C++ Non-Pod starting address

Question

In C, the first element of a struct has the same address as the struct itself. Is the same true for non-POD structs in C++ if the first element is POD?

For example, given this code:

struct bar
{
    struct bar *p1, *p2;
    unsigned char h;
}

struct foo
{
    struct bar node;
    int a;

    private:
        int x;
};

int main(void)
{
struct foo A;
struct bar *ptr;

ptr = &A.node;

struct foo *n = ((struct foo*)((char*)(ptr)-(unsigned long)(&((struct foo*)0)->node)));

return 0;
}

I get an "invalid access to non-static data member 'foo::node' of NULL object ... perhaps the offsetof macro was used incorrectly" warning.

My question is this - can I assume that 'node' is at the beginning of foo (same address), even though this is a non-POD struct?

If yes, I can just use a reinterpret cast, and I get no warning:

struct foo *o = reinterpret_cast<struct foo*>(ptr);

So, if the C++ struct starts with public POD data, will the first element share the address of the object per the standard?

Thanks

--edit-- In a class with no virtual methods or superclass, is it safe to assume (address of first member variable) == this? was pointed to as a possible answer. It mentions "Nonstatic data members of a (non-union) class declared without an intervening access-specifier are allo- cated so that later members have higher addresses within a class object. " That doesn't really address whether or not the first element in my case is the same address as the object itself.

I think since the standard does not say anything about it, I cannot assume it is the case. I may need to change the objects at the end of the struct to pointers, and deal with allocating them as needed.

Answer 1

The standard says in [class.mem]/19

If a standard-layout class object has any non-static data members, its address is the same as the address of its first non-static data member. Otherwise, its address is the same as the address of its first base class subobject (if any). [ Note: There might therefore be unnamed padding within a standard-layout struct object, but not at its beginning, as necessary to achieve appropriate alignment. —end note ]

So if the class is a standard-layout class which yours is not the standard guarantees the address of first member is the address of the class. In your case it states that it is the address of it's first base class. Since you do not have a base object that means the first member shares the address of the object as there can never be padding at the start of a object. This means the address of a foo is the address of it's bar member and since bar is a standard layout class it would also be the address of p1.

Do note though that trying to get any member after the first member is undefined behavior. Class types (this includes struct) are allowed to have padding between any of the members of the class for alignment purposes. This means you never know where exactly the other members are in relation to the first member.

Answer 2

As per Slava since virtual tables can be part of struct so the short answer is no. Now vtables are not part of standard. They are just a mechanism to implement virtual thing and thus achieving polymorphism. The answer is still no for all practical reasons.
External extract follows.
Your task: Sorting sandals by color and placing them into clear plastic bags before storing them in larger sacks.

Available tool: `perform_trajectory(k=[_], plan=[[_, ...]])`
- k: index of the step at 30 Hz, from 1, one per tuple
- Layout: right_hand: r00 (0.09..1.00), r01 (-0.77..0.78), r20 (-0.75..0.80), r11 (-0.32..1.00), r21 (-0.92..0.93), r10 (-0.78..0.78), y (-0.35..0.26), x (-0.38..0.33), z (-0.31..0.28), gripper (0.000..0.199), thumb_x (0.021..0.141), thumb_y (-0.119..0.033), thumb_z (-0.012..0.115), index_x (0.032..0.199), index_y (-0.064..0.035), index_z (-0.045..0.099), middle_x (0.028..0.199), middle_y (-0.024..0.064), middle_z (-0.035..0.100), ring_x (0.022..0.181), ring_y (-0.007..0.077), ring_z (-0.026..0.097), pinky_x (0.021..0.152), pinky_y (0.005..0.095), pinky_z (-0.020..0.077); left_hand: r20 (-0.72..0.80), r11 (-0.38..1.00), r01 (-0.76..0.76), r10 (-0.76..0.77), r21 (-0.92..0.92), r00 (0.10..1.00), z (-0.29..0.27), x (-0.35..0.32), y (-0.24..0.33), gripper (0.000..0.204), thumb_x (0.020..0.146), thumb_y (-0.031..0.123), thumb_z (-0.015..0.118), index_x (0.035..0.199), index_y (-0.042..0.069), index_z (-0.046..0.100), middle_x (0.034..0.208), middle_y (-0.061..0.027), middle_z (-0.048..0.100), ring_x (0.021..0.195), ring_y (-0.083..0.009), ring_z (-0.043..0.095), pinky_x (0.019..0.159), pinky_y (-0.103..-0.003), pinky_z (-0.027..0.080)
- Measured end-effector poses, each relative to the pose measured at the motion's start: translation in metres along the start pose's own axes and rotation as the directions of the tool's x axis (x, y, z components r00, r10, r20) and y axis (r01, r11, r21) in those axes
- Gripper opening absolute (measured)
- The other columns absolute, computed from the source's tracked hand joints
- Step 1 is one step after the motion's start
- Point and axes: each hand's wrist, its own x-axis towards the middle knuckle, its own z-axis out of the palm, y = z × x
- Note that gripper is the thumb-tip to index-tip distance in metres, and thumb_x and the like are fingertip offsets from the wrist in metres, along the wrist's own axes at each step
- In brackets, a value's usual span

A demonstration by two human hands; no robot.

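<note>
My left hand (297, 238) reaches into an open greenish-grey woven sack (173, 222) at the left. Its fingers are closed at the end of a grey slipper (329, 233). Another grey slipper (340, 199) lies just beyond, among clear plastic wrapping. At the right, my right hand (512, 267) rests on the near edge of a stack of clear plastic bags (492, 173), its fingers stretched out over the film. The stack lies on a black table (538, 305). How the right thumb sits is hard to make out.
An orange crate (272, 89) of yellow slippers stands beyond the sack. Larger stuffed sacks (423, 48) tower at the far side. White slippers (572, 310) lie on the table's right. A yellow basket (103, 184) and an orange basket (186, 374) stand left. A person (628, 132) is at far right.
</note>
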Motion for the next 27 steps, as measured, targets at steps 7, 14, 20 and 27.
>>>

Please see following code:

#include <iostream>

using namespace std;

struct bar
{
    struct bar *p1, *p2;
    unsigned char h;
};

struct foo
{
    struct bar node;
    int a;

    private:
        int x;
};

int main(void)
{
    struct foo A;
    struct bar *ptr;

    A.node.p1 = new bar();
    A.node.p2 = new bar();
    ptr = &A.node;

    struct foo *n = ((struct foo*)((char*)(ptr)-(unsigned long)(&((struct foo*)0)->node)));
    cout << n->a << endl;

    return 0;
}

Code is compiled with g++ -Wall -Werror -pedantic -std=c++14 test.cpp. The problem is what I think is that you did not allocate memory for p1 and p2.